→ Data for the task:
::::::::::

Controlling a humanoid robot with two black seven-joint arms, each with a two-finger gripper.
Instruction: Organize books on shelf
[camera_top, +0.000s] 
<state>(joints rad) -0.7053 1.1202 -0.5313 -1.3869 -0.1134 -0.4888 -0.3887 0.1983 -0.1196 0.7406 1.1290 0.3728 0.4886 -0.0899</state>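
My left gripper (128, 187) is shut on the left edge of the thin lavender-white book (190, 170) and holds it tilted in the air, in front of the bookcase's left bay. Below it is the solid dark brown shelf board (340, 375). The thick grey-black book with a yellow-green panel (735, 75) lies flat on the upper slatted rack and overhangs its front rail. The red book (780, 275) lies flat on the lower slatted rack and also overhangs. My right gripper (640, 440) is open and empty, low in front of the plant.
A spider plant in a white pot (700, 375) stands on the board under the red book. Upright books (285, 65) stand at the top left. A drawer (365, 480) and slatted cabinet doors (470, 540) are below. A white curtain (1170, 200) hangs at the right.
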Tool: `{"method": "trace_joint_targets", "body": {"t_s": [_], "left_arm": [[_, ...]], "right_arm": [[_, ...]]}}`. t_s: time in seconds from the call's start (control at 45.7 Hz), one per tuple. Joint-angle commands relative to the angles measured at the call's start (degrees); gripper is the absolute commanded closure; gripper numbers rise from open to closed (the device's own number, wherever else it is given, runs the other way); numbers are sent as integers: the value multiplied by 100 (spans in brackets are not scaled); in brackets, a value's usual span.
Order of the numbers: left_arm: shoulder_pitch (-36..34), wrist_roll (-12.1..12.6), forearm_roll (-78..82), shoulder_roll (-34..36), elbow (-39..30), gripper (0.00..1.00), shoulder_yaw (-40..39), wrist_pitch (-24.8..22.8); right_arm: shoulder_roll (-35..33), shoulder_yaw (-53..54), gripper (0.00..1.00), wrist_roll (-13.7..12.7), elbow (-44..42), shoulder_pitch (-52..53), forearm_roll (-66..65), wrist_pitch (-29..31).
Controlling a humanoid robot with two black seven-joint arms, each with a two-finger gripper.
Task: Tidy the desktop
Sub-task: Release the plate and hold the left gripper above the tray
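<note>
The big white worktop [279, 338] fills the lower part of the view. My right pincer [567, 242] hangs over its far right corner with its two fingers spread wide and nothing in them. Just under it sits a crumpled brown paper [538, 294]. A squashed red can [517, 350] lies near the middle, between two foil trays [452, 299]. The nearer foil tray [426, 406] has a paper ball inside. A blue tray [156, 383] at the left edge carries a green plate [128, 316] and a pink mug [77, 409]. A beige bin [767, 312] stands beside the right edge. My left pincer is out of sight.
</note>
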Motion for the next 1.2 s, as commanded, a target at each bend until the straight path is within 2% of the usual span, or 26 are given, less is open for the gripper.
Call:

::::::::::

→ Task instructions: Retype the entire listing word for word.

→ Answer box:
Controlling a humanoid robot with two black seven-joint arms, each with a two-finger gripper.
Instruction: Organize books on shelf
[camera_top, +0.000s] 
<state>(joints rad) -0.7053 1.1202 -0.5313 -1.3869 -0.1134 -0.4888 -0.3887 0.1983 -0.1196 0.7406 1.1290 0.3728 0.4886 -0.0899</state>
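My left gripper (128, 187) is shut on the left edge of the thin lavender-white book (190, 170) and holds it tilted in the air, in front of the bookcase's left bay. Below it is the solid dark brown shelf board (340, 375). The thick grey-black book with a yellow-green panel (735, 75) lies flat on the upper slatted rack and overhangs its front rail. The red book (780, 275) lies flat on the lower slatted rack and also overhangs. My right gripper (640, 440) is open and empty, low in front of the plant.
A spider plant in a white pot (700, 375) stands on the board under the red book. Upright books (285, 65) stand at the top left. A drawer (365, 480) and slatted cabinet doors (470, 540) are below. A white curtain (1170, 200) hangs at the right.
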Tool: `{"method": "trace_joint_targets", "body": {"t_s": [_], "left_arm": [[_, ...]], "right_arm": [[_, ...]]}}`. t_s: time in seconds from the call's start (control at 45.7 Hz), one per tuple. Joint-angle commands relative to the angles measured at the call's start (degrees); gripper is the absolute commanded closure; gripper numbers rise from open to closed (the device's own number, wherever else it is given, runs the other way); numbers are sent as integers: the value multiplied by 100 (spans in brackets are not scaled); in brackets, a value's usual span.
Order of the numbers: left_arm: shoulder_pitch (-36..34), wrist_roll (-12.1..12.6), forearm_roll (-78..82), shoulder_roll (-34..36), elbow (-39..30), gripper (0.00..1.00), shoulder_yaw (-40..39), wrist_pitch (-24.8..22.8); right_arm: shoulder_roll (-35..33), shoulder_yaw (-53..54), gripper (0.00..1.00), wrist_roll (-13.7..12.7), elbow (-44..42), shoulder_pitch (-52..53), forearm_roll (-66..65), wrist_pitch (-29..31).
Controlling a humanoid robot with two black seven-joint arms, each with a two-finger gripper.
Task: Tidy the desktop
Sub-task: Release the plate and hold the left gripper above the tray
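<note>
The big white worktop [279, 338] fills the lower part of the view. My right pincer [567, 242] hangs over its far right corner with its two fingers spread wide and nothing in them. Just under it sits a crumpled brown paper [538, 294]. A squashed red can [517, 350] lies near the middle, between two foil trays [452, 299]. The nearer foil tray [426, 406] has a paper ball inside. A blue tray [156, 383] at the left edge carries a green plate [128, 316] and a pink mug [77, 409]. A beige bin [767, 312] stands beside the right edge. My left pincer is out of sight.
</note>
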Motion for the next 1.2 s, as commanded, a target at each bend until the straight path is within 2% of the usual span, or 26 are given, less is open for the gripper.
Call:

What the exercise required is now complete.